Task -
Return every line of the data that contains the string "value".

[Items from a data source]
Start of Block
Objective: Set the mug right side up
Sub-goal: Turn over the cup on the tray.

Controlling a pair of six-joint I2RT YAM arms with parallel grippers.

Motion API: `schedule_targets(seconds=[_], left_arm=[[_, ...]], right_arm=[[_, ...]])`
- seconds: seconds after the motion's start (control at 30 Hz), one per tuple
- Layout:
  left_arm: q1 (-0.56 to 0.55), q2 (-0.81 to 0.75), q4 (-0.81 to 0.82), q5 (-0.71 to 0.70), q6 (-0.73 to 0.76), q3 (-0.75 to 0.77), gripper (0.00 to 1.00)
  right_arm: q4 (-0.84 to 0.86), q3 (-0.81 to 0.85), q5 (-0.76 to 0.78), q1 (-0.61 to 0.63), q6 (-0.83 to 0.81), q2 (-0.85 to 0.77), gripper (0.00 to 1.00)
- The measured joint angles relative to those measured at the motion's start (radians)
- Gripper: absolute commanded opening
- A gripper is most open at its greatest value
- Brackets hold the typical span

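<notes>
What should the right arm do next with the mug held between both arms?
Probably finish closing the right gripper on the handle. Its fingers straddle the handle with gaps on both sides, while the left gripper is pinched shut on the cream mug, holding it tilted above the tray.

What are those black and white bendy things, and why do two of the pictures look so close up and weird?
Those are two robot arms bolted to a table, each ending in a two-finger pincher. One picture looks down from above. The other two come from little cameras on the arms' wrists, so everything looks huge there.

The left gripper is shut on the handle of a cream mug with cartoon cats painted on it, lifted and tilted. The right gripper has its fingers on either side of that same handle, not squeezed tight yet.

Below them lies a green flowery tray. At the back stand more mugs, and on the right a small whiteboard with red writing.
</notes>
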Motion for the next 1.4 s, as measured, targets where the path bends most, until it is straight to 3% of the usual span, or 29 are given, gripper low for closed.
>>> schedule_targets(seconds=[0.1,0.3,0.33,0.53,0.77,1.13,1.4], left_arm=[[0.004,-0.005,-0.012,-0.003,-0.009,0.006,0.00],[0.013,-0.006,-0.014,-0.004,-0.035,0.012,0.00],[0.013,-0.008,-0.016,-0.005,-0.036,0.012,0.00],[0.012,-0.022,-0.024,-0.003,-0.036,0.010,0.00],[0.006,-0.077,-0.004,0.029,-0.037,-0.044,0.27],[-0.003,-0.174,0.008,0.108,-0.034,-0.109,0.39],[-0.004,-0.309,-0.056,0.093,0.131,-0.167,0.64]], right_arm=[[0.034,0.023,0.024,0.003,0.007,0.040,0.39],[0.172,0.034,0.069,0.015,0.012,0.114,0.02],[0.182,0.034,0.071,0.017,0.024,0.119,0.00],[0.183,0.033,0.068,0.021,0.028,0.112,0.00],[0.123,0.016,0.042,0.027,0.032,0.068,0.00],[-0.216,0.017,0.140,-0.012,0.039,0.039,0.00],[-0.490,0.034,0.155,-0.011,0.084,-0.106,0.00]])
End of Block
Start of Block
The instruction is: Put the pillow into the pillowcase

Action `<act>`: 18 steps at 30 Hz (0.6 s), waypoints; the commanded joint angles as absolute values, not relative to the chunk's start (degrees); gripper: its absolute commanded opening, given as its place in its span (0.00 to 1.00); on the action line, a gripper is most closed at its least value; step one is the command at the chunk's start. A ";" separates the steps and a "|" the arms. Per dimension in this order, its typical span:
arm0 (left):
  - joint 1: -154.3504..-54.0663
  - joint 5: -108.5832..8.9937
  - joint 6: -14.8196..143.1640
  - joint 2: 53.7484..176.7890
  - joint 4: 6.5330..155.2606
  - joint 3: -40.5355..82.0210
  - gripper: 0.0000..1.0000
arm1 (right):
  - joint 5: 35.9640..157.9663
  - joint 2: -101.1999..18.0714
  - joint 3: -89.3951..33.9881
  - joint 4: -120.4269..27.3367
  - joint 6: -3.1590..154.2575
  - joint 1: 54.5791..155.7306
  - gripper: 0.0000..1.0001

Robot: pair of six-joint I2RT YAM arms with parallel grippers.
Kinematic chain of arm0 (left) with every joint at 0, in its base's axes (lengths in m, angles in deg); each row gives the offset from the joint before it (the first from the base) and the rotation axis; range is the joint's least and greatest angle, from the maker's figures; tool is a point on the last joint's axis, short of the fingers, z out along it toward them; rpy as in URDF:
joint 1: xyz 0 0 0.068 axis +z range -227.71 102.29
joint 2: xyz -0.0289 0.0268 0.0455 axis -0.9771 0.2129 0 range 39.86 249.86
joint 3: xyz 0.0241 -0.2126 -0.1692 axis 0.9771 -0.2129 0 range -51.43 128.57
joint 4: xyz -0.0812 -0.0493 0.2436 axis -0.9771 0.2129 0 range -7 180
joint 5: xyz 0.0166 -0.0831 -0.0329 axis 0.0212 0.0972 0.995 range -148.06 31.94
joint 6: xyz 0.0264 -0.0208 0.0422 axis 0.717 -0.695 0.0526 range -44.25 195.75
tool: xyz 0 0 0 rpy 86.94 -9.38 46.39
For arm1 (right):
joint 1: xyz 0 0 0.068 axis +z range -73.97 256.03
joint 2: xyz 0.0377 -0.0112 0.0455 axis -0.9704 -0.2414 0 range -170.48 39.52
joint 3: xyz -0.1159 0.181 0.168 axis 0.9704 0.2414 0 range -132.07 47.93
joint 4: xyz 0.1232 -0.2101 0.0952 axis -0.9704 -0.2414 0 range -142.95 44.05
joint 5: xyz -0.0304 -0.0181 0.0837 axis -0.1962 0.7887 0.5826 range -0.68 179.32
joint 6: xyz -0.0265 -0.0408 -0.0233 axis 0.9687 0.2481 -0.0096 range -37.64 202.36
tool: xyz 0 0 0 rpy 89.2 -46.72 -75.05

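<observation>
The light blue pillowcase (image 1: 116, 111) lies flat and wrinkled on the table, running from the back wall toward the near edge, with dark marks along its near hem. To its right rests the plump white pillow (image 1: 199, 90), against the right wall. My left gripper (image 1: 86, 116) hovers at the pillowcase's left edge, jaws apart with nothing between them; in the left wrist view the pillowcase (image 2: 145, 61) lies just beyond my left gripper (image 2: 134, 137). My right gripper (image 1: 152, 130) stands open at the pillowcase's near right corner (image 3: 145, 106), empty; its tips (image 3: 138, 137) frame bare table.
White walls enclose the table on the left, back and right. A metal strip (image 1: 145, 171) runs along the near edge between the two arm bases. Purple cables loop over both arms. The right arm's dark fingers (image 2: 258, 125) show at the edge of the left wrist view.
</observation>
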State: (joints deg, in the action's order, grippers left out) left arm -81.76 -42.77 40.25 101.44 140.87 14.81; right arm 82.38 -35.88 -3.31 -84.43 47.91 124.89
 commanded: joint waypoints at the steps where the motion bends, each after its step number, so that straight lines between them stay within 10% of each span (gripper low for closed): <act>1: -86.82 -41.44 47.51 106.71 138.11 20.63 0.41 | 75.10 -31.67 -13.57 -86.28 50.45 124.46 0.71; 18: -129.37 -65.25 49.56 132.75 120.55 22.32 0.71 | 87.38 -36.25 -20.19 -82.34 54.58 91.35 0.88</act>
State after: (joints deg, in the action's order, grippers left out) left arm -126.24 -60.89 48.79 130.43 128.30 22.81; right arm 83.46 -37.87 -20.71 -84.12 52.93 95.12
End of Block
Answer to this problem -
- A gripper is most open at its greatest value
Action `<act>`: 18 steps at 30 Hz (0.6 s), waypoints; the commanded joint angles as absolute values, not relative to the chunk's start (degrees); gripper: its absolute commanded opening, given as its place in its span (0.00 to 1.00); on the action line, a gripper is most closed at its least value; step one is the command at the chunk's start. A ";" separates the steps and a "|" the arms. Per dimension in this order, its typical span:

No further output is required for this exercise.